When you reach the line in the data below that contains "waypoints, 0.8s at", please start repeating lines exactly, and stop after the line that contains "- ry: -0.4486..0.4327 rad", repeating nothing else.

[SUPPLIED DATA Boundary: Start]

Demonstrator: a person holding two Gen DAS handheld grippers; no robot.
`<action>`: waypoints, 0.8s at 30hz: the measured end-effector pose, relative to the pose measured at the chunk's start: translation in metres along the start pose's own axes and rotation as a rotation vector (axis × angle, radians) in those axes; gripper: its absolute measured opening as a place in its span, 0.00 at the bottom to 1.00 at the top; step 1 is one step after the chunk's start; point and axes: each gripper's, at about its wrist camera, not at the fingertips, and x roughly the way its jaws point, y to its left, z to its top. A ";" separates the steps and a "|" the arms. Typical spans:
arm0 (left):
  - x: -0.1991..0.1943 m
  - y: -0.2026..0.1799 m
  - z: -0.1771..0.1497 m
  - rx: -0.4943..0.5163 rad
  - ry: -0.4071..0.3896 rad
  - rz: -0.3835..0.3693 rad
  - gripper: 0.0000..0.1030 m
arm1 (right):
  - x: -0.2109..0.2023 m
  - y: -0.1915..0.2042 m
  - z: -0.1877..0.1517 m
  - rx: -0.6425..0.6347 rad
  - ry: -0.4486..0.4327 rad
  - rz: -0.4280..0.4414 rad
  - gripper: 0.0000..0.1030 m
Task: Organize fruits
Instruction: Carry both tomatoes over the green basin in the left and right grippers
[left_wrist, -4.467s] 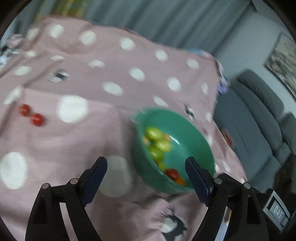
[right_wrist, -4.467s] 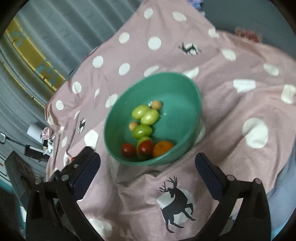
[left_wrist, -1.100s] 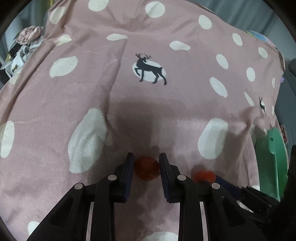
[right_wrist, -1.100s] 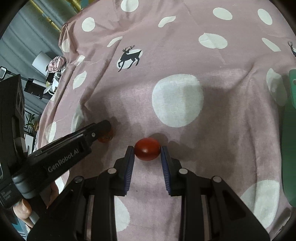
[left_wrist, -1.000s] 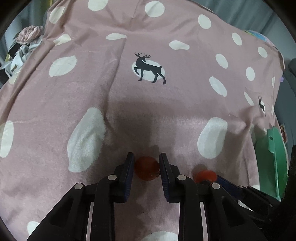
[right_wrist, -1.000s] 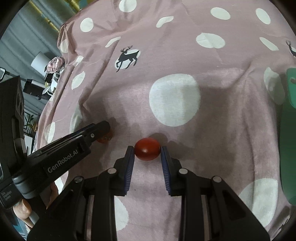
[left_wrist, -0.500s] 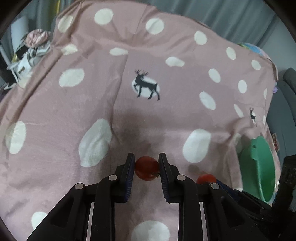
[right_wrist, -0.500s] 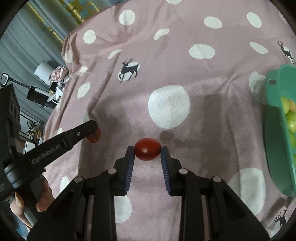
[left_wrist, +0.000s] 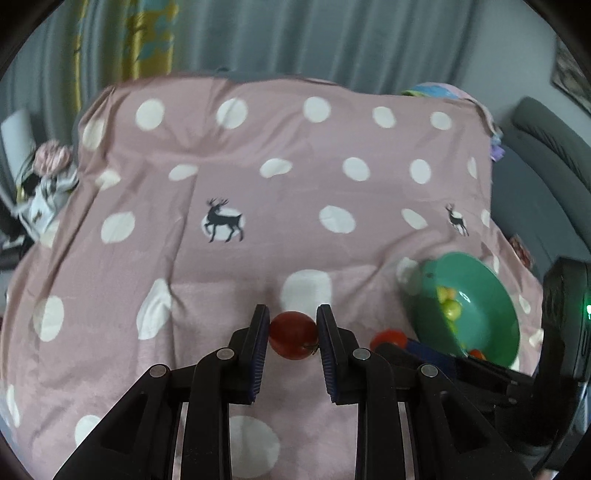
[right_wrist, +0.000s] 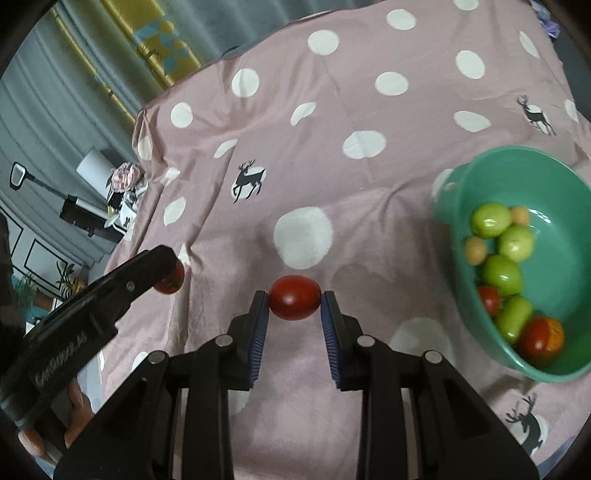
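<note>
Now the pink spotted cloth (right_wrist: 369, 110) covers the surface, perhaps a bed or a counter, I cannot tell. The green bowl (right_wrist: 458, 188) with green and red fruits sits near its right edge. It lies to the right of both claws, nearer to the right hand. The right claw (right_wrist: 294, 301) pinches a red tomato (right_wrist: 294, 298) above the cloth, pointing steeply down. The left claw (left_wrist: 293, 326) also pinches its own tomato (left_wrist: 293, 334), tilted down alike.
</note>
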 end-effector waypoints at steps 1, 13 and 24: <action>-0.003 -0.005 -0.001 0.017 -0.008 0.001 0.26 | -0.004 -0.003 0.000 0.003 -0.006 0.001 0.29; -0.023 -0.073 -0.007 0.107 -0.049 -0.084 0.26 | -0.075 -0.052 0.001 0.057 -0.083 -0.098 0.29; 0.004 -0.136 -0.007 0.112 -0.025 -0.192 0.26 | -0.102 -0.118 0.010 0.181 -0.085 -0.114 0.29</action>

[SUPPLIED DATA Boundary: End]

[SOLUTION TO THIS TASK]:
`<action>`: waypoints, 0.8s at 30hz: the measured end-effector pose, relative to the pose measured at the chunk's start: translation in metres along the start pose's own axes and rotation as a rotation vector (axis × angle, radians) in those axes; gripper: its absolute measured opening as a place in its span, 0.00 at the bottom to 1.00 at the top; step 1 is one step after the chunk's start; point and axes: each gripper's, at about its wrist camera, not at the fingertips, and x roughly the way its jaws point, y to its left, z to its top. A ";" separates the steps and a "|" the arms. Typical spans:
arm0 (left):
  - x: -0.1991..0.1943 m
  - y: -0.2026..0.1799 m
  - z: -0.1771..0.1497 m
  - rx: -0.4943..0.5163 rad
  - ry: -0.4071..0.3896 rad
  - rz: -0.3835..0.3693 rad
  - gripper: 0.0000..0.1030 m
arm1 (right):
  - x: -0.2109..0.2023 m
  - y: -0.1915..0.2042 m
  - z: -0.1877..0.1517 m
  - rx: -0.6425..0.6347 rad
  - ry: -0.4486..0.4327 rad

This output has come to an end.